En s’alliant aux intérêts des Émirats arabes unis et de l’Éthiopie pour faire pression sur Djibouti, les dirigeants du Somaliland croient peut-être tirer profit de leur position stratégique à des fins diplomatiques ou personnelles. Or, ce faisant, ils commettent une erreur fatale : ils confondent la communauté Issa, présente sur leur territoire, avec la politique étrangère de l’État djiboutien. Cette confusion transforme les citoyens en pions géopolitiques, rendant leurs droits culturels négociables dans un grand jeu stratégique auquel ils n’ont jamais consenti.
La tragédie de l’autodestruction :
Le drame ultime de cette approche réside dans son caractère fondamentalement autodestructeur. La revendication d’indépendance du Somaliland ne repose pas sur l’homogénéité ethnique, mais sur un contrat social entre ses principaux clans : les Isaaq, les Harti (dans certaines parties de Sanaag) et les Dir (dont les Issa à Selel et Awdal). En s’aliénant systématiquement les Issa par des mesures telles que l’interdiction du Zeila, le Somaliland sape le consensus multiclanique même qui légitime sa revendication d’indépendance. Il ne peut se présenter au monde comme un bastion de paix et de tradition tout en interdisant la joyeuse célébration de l’une des traditions les plus chères à ses propres communautés. Cette hypocrisie n’échappe pas à la communauté internationale, pour qui la cohésion interne et le respect des droits de chaque communauté sont des conditions préalables à la reconnaissance.

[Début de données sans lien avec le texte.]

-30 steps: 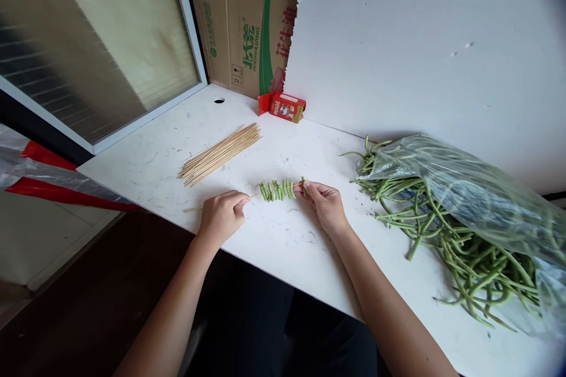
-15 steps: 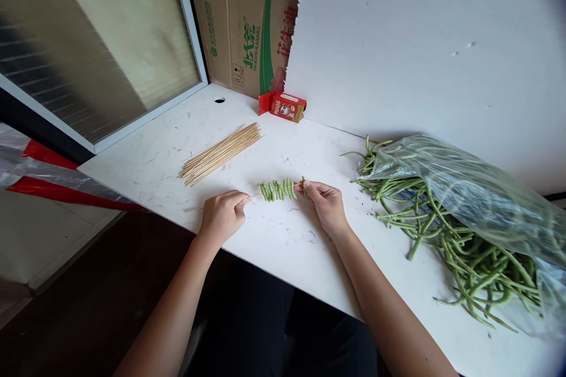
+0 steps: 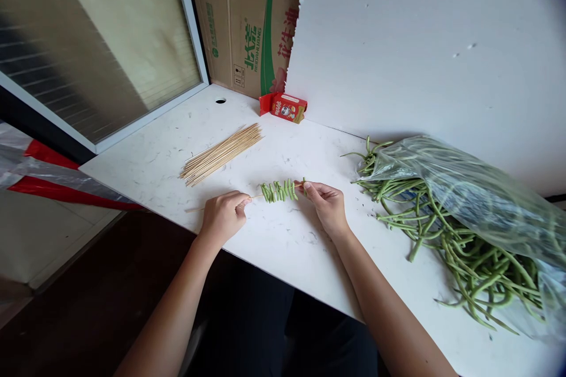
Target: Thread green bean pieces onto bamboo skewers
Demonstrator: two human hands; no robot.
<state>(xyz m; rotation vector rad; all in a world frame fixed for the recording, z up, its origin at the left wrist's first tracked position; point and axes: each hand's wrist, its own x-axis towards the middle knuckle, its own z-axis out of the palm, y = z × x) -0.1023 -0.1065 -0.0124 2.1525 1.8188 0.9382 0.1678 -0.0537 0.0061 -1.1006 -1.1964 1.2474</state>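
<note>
A thin bamboo skewer [image 3: 255, 195] lies across the white table [image 3: 283, 247] in front of me, with a folded green long bean [image 3: 278, 191] threaded on its right half. My left hand [image 3: 222, 216] is closed, pinching the skewer's bare shaft just left of the bean. My right hand [image 3: 326, 205] is closed too, thumb and fingers pinching the bean's end at the skewer tip.
A bundle of bare skewers [image 3: 220, 153] lies at the back left. A clear plastic bag [image 3: 469, 194] of long beans [image 3: 451, 247] spreads over the right side. A small red carton [image 3: 284, 107], a cardboard box [image 3: 245, 23] and a white foam board [image 3: 420, 41] stand at the back.
</note>
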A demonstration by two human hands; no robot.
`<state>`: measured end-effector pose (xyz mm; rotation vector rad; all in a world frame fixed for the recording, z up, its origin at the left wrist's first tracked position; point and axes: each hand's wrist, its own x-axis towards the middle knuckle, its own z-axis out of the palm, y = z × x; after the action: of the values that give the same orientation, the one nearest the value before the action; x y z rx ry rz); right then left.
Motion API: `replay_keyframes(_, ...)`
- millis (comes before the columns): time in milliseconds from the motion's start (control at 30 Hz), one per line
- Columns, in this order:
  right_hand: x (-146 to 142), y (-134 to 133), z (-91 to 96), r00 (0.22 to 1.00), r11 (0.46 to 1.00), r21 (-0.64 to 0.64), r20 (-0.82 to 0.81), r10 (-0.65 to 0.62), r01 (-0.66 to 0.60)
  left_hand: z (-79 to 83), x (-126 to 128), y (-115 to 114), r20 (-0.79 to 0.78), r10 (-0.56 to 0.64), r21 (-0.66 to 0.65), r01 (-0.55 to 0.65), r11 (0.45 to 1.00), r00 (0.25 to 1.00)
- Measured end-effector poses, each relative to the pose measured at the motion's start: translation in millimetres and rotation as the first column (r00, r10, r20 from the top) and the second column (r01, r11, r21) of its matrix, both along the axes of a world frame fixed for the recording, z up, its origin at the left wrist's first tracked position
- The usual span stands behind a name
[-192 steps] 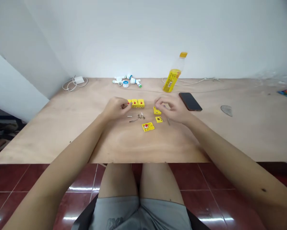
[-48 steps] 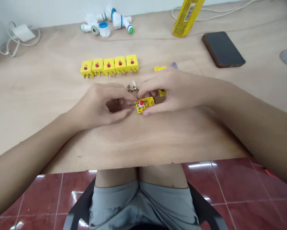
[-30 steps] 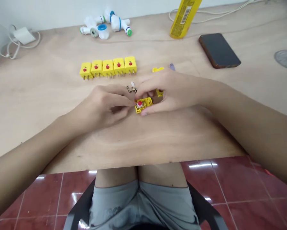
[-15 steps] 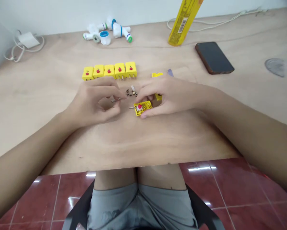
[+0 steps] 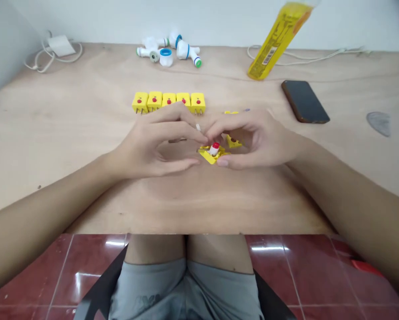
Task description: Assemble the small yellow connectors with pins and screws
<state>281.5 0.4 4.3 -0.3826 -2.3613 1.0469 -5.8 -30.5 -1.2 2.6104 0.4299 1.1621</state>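
r hand (image 5: 269, 141) gripping yellow plug half (image 5: 207, 156), partly hidden, l hand (image 5: 146, 144) parted nearby, contact unclear, btl (image 5: 276, 44) top cropped

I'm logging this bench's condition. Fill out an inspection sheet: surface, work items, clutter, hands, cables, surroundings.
Surface: wooden tabletop, faintly marked.
Work items: open yellow housing with a red-tipped white part; row of five yellow plugs behind.
Clutter: phone, bottle, white-and-blue fittings.
Hands: right hand grips the open yellow housing; left hand is close beside it, contact unclear.
Cables: corded white adapter at back left; white cord behind the bottle.
Surroundings: pale wall, red tiled floor.
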Motion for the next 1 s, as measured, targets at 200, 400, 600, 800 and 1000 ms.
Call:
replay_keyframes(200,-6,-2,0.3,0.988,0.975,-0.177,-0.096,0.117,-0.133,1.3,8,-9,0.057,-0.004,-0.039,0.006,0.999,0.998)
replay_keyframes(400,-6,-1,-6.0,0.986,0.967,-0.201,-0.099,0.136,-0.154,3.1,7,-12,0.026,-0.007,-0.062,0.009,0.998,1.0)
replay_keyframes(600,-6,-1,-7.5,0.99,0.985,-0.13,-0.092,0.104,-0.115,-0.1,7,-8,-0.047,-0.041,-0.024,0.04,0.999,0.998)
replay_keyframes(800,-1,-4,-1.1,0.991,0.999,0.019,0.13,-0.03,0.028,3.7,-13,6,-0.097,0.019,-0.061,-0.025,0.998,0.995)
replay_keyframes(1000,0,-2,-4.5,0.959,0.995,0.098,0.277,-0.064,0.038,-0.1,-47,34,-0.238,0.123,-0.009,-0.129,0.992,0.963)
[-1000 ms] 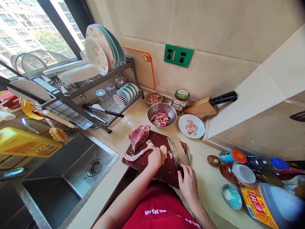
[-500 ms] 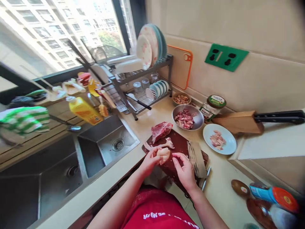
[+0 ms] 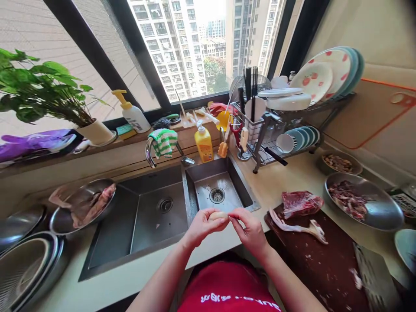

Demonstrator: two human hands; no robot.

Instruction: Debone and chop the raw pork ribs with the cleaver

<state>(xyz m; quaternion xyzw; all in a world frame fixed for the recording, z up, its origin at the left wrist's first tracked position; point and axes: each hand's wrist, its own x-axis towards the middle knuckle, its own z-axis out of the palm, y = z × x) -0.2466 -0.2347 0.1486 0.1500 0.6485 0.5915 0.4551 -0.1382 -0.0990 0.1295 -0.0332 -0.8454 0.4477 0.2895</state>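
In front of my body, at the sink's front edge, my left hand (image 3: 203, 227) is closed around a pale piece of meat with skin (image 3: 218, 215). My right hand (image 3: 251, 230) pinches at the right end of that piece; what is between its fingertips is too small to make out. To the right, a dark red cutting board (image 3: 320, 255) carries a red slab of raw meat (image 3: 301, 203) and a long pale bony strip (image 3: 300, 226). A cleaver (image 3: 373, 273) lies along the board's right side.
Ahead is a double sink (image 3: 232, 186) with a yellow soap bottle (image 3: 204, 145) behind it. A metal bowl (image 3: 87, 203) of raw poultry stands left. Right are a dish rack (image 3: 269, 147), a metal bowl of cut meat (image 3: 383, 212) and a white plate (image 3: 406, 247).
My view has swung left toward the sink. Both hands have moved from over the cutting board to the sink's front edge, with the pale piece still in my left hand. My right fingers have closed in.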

De plus, en agissant comme intermédiaire, le Somaliland cède une part de sa souveraineté. Il risque de devenir un instrument au service des intérêts d’autrui, plutôt qu’un défenseur de son propre peuple. L’avertissement selon lequel le Somaliland « creuse sa propre tombe inconsciemment ou par intérêt personnel » est pertinent. Si les intérêts personnels de quelques dirigeants priment sur la stabilité à long terme de la nation, le projet est voué à l’échec. Si cette stratégie est poursuivie inconsciemment, sans une compréhension approfondie des forces régionales en jeu, le résultat sera le même. S’aliéner un clan clé et provoquer un voisin puissant comme Djibouti crée une faille que les adversaires extérieurs et les sécessionnistes intérieurs peuvent exploiter, risquant de mener à la fragmentation du tissu social et à l’effondrement irréversible du rêve somalilandais.
À la croisée des chemins : la voie à suivre :
En conclusion, le conflit de Zeila autour du Xeer Issa dépasse largement le cadre d’un différend local ; il révèle une philosophie de gouvernement qui s’est égarée, troquant la construction d’une nation inclusive contre une politique de division par procuration. Le Somaliland se trouve à la croisée des chemins. Il peut persévérer dans la voie actuelle – une trajectoire de marginalisation interne et de manipulation externe qui mènera inévitablement à son effondrement. Ou bien, il peut renouer avec les principes qui ont fait de lui un modèle de réussite africain : en intégrant tous ses clans constitutifs, en célébrant leur patrimoine culturel comme un atout national et en menant une politique étrangère indépendante au service des intérêts de l’ensemble de sa population.
Le choix est clair. Pour survivre et prospérer, le Somaliland doit cesser d’être un État par procuration et redevenir une nation. La préservation de ses principes fondateurs, la célébration de son riche patrimoine et l’engagement envers un modèle de gouvernance inclusif ne sont pas de vains espoirs ; ils sont l’essence même de son avenir. Ce n’est qu’en reconnaissant et en valorisant la contribution de chaque clan, y compris les Issa, que le Somaliland pourra réaliser son rêve de stabilité, de reconnaissance et d’unité. L’heure est à l’introspection et au changement ; le destin de la nation est en jeu.